CS1699: Homework 4

Due: 11/24/2015, 11:59pm

Instructions: Please provide your code and your written answers. Your written answers should be in the form of a single PDF or Word document (.doc or .docx). Your code should be written in Matlab. Zip or tar your written answers and .m files and upload the .zip or .tar file on CourseWeb -> CS1699 -> Assignments -> Homework 4. Name the file YourFirstName_YourLastName.zip or YourFirstName_YourLastName.tar. Include your name in your write-up.

Note: This homework includes up to 30 points of extra credit!

Part I: Scene categorization (60 points)

In this problem, you will develop two variants of a scene categorization system.
What you need to include in your submission:
  1. [15 points] function [pyramid] = computeSPMHistogram(im, codebook_centers); which computes the Spatial Pyramid Match histogram as discussed above. im should be a grayscale image whose SIFT features you should extract, codebook_centers should be the cluster centers from the bag-of-visual-words clustering operation, and pyramid should be a 1xd feature descriptor for the image. You're allowed to pass in optional extra parameters after the first two.
  2. [15 points] function [labels] = findLabelsKNN(pyramids_train, pyramids_test, labels_train); which predicts the labels of the test images using the KNN classifier. pyramids_train, pyramids_test should be an Mx1 cell array and an Nx1 cell array, respectively, where M is the size of the training image set and N is the size of your test image set, and each pyramids{i} is the 1xd Spatial Pyramid Match representation of the corresponding training or test image. labels_train should be an Mx1 vector of training labels, and labels should be a Nx1 vector of predicted labels for the test images.
  3. [5 points] function [labels] = findLabelsSVM(pyramids_train, pyramids_test, labels_train); which predicts the labels of the test images using an SVM. This function should include training the SVM. The inputs and outputs are defined as above but now use an SVM.
  4. [5 pts] function [accuracy] = computeAccuracy(trueLabels, predictedLabels); which computes and prints the accuracy of a classifier on the test images, where trueLabels is the Nx1 vector of ground truth labels that came with the dataset, and predictedLabels is the corresponding Nx1 vector of labels predicted by the classifier.
  5. [20 pts] A script which get all images and their labels (feel free to reuse code from HW3 that shows how to get the contents of a directory), extracts the features of training images, runs kmeansML to find the codebook centers, then computes SPM representations, and runs the KNN and SVM classifiers, including computing their accuracy. In this script, run the KNN classification with the following values for the k (different from the k-means k = 100): 1, 5, 25, 125. In other words, you have to run KNN 4 times and show 4 accuracy values, plus 1 for SVM. Include your accuracy results in your write-up.

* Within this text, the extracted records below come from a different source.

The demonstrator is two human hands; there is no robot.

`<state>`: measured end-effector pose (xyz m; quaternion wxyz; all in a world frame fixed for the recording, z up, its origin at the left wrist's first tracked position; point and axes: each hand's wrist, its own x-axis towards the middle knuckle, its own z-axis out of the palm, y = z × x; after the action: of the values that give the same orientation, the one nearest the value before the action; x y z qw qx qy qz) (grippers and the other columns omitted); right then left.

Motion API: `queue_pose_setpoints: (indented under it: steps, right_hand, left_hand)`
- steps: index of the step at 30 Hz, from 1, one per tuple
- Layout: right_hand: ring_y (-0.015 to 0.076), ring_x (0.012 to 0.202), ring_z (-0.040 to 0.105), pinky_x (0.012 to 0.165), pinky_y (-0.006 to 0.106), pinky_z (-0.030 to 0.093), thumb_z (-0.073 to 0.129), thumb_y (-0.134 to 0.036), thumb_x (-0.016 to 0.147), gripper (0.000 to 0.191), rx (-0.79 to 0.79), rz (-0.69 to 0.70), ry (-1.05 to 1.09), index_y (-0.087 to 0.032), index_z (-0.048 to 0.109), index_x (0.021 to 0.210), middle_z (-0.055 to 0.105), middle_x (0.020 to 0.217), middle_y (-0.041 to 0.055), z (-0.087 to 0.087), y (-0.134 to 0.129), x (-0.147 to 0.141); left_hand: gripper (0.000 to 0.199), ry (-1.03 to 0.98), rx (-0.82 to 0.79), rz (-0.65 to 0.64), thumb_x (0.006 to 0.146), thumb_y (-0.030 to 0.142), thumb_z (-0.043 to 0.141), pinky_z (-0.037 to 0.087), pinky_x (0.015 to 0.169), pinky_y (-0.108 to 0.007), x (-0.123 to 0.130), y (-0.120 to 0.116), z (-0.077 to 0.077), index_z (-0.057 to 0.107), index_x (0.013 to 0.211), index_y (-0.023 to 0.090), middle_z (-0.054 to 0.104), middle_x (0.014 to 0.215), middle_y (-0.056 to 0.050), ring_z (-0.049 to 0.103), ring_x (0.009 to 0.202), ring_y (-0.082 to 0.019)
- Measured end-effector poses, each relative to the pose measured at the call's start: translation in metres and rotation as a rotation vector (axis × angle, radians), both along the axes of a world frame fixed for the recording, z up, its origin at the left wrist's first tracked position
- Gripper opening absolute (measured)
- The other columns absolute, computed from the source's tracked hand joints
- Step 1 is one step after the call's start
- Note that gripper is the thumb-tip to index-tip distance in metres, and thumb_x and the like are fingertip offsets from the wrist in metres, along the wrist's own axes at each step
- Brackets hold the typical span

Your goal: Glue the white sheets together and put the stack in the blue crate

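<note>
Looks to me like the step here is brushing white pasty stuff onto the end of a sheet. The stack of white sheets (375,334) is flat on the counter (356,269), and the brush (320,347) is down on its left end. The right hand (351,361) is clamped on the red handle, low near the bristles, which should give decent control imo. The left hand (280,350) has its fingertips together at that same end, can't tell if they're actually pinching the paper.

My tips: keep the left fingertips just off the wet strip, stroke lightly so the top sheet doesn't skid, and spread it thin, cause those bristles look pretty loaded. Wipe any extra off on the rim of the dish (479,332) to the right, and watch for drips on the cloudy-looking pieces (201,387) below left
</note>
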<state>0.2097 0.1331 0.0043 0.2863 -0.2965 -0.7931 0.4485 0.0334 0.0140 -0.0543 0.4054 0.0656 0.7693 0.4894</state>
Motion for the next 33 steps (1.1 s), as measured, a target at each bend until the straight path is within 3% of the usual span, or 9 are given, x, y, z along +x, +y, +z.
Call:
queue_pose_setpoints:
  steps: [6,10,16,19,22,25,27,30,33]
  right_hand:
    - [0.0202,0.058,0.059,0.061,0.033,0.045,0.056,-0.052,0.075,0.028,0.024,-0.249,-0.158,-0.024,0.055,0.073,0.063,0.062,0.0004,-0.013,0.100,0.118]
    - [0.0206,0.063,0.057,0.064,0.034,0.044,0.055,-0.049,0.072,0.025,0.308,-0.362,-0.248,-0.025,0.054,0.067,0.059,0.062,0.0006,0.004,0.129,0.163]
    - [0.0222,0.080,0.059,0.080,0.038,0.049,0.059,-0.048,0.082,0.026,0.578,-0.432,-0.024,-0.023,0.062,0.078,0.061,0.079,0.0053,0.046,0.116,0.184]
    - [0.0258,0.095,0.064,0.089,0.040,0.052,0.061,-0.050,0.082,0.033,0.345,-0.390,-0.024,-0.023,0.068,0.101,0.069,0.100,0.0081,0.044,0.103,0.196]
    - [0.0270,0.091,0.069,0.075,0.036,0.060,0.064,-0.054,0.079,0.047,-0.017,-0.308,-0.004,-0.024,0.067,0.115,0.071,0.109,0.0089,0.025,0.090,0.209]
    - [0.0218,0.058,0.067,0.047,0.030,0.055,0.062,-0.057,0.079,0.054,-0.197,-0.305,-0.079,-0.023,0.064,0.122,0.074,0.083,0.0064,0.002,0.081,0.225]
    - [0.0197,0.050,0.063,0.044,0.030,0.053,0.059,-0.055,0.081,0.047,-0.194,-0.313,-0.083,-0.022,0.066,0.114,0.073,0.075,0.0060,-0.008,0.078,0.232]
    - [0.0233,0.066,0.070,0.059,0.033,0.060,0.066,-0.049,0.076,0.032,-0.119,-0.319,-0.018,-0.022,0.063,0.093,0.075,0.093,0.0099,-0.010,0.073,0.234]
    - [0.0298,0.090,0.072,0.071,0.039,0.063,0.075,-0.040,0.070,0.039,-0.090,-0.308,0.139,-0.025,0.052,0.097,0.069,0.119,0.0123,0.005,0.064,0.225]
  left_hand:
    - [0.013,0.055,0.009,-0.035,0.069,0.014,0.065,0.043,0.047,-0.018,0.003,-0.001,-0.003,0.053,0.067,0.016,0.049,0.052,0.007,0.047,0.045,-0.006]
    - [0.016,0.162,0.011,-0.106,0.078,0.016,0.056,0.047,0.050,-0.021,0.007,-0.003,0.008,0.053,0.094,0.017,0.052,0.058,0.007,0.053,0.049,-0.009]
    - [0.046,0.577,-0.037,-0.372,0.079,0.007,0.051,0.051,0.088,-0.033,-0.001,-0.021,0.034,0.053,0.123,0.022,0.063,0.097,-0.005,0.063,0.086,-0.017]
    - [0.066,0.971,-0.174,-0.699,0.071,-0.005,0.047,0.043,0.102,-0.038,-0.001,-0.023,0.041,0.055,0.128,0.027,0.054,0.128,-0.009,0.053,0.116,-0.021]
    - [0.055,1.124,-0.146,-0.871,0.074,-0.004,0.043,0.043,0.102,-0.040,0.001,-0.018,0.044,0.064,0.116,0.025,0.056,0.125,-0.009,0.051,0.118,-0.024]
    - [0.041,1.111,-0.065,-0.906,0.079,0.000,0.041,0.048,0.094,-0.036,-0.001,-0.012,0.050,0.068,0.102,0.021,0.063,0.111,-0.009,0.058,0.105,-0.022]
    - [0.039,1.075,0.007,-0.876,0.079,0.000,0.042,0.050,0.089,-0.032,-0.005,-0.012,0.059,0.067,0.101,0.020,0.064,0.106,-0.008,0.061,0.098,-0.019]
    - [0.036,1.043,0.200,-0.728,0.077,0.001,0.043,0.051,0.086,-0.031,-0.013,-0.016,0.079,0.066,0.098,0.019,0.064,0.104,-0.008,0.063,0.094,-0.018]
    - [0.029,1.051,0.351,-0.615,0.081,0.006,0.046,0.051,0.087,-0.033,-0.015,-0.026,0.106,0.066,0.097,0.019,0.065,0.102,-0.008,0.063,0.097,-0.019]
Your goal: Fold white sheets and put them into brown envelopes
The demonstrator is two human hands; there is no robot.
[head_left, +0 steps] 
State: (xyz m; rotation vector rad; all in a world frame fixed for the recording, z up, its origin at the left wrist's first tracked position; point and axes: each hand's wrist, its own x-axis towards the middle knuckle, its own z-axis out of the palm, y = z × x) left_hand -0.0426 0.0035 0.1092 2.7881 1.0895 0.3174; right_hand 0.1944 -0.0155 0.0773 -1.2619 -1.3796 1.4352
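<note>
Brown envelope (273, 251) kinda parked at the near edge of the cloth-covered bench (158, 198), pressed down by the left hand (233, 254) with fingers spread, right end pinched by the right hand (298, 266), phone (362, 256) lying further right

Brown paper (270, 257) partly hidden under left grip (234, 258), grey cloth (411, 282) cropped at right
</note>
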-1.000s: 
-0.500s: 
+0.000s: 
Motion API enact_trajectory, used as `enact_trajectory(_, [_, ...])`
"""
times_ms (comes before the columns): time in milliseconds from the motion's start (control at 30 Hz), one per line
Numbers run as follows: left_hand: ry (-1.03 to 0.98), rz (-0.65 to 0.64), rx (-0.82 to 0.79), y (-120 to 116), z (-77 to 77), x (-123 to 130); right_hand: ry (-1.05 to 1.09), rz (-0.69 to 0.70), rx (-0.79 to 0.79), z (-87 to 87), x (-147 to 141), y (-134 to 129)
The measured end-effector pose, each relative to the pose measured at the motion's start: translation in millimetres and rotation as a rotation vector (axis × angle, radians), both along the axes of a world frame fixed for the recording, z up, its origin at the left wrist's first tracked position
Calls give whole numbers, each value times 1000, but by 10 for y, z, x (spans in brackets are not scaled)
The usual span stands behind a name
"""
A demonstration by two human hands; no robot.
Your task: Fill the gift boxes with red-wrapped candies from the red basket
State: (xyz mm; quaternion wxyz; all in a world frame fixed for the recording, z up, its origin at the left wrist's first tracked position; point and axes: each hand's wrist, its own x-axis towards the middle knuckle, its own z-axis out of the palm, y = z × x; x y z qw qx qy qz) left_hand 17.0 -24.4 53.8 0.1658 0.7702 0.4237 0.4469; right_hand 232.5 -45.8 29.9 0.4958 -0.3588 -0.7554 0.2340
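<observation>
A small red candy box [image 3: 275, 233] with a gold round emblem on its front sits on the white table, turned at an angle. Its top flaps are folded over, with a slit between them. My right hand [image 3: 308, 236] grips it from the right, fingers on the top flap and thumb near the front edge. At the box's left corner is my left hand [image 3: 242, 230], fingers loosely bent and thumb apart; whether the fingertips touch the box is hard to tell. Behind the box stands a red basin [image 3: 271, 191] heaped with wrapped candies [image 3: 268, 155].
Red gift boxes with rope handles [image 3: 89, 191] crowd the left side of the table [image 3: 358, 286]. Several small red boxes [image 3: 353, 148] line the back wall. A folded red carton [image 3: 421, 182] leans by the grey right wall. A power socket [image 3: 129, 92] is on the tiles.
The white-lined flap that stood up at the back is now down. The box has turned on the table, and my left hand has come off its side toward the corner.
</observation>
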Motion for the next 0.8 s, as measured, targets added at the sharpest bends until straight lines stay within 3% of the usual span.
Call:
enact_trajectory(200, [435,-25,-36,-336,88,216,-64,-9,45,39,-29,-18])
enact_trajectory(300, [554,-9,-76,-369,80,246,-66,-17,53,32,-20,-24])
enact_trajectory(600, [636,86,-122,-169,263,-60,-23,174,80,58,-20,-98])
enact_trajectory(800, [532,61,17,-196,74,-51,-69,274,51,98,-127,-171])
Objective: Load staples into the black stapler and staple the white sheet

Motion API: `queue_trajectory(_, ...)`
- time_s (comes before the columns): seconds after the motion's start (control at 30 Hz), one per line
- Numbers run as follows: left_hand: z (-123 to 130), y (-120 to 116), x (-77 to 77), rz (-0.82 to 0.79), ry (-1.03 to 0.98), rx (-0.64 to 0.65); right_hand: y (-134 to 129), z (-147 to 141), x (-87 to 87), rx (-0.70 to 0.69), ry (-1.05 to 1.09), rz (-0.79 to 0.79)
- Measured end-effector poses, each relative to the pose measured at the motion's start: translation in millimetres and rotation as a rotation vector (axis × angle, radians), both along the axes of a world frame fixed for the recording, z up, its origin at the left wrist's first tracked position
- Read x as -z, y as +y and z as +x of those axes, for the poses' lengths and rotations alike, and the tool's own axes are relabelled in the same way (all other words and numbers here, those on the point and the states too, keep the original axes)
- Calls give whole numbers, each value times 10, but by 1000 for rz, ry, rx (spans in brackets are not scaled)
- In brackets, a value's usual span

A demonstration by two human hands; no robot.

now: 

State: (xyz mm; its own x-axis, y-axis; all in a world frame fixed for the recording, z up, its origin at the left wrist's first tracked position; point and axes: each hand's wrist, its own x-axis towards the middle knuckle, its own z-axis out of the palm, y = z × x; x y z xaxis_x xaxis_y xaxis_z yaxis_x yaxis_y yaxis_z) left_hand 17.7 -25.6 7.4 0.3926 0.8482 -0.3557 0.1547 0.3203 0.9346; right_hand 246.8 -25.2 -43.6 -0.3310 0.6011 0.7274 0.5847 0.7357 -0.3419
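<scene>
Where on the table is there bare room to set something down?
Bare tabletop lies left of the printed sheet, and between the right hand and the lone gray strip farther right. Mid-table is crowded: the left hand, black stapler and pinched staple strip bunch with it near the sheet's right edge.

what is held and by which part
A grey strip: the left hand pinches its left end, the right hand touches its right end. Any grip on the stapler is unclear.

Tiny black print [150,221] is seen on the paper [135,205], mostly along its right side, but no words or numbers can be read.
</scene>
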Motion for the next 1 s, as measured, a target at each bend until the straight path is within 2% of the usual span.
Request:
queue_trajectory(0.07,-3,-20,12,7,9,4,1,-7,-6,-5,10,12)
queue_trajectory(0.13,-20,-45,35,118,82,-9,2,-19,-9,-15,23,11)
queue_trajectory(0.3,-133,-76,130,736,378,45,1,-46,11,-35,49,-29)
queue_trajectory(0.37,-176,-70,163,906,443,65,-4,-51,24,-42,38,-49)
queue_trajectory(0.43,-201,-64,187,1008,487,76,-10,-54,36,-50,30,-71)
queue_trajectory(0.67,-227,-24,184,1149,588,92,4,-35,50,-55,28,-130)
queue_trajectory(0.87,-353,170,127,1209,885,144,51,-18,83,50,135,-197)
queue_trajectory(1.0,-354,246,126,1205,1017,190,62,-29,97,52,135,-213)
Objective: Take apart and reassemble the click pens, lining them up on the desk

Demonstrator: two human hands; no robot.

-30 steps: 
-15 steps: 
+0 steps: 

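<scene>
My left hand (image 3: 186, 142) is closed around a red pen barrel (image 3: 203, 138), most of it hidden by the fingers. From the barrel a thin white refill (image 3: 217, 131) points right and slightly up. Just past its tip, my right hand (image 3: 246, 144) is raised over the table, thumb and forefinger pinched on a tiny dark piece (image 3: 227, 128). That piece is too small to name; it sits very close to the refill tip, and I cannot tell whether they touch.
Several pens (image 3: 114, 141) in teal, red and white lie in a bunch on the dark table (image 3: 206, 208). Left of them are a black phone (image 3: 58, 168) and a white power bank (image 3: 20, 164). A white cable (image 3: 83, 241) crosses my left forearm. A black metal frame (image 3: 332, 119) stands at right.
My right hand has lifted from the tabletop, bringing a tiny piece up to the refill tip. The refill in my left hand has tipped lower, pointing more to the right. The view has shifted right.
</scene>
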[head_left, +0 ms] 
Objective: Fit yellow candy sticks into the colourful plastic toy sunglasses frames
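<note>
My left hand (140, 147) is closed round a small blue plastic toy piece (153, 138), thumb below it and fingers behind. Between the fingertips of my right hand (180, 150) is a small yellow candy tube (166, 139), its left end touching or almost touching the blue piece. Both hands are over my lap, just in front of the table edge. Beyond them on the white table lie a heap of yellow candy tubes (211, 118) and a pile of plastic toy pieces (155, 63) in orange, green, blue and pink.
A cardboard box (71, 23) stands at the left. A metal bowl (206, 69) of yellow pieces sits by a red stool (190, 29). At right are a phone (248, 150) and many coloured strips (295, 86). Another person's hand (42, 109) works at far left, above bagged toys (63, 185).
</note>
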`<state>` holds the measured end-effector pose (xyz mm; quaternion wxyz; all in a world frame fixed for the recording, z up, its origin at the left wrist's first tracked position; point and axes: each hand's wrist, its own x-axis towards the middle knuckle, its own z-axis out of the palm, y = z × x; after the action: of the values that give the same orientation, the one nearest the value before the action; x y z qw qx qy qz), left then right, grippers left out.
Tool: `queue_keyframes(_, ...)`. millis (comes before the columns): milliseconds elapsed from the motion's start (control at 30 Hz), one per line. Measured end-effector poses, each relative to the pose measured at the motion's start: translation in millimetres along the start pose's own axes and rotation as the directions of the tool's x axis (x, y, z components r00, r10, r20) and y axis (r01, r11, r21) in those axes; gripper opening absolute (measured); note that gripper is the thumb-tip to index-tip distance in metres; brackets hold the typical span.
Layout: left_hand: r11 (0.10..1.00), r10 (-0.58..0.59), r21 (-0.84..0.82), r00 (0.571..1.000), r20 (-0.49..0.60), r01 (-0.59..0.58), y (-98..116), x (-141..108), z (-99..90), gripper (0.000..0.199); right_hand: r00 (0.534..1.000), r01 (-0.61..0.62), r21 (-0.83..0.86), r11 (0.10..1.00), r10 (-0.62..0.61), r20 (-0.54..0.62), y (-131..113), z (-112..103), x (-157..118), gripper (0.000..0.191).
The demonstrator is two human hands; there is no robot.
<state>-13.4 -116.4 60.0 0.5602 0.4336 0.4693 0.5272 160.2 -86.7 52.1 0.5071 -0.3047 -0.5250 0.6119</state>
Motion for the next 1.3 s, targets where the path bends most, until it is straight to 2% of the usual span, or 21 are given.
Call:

Part II: Pedestrian detection (40 points)

In this problem, you will implement a simple pedestrian detection system. This system is somewhat similar to the 2005 paper by Navneet Dalal and Bill Triggs found here.
What you need to include in your submission:
  1. [20 points] A script setup_and_train.m that gets the positive crops and generates the negative crops (feel free to just use a sample for each), extracts their features, and trains an SVM with these.
  2. [20 points] A script test.m that implements sliding window detection for a test image, plus your write-up which includes your test images and the predicted person detections in each.
  3. [up to 20 points of extra credit] A script evaluate.m which computes Intersection Over Union scores, and from those, precision and recall. Also include the precision and recall scores in your write-up.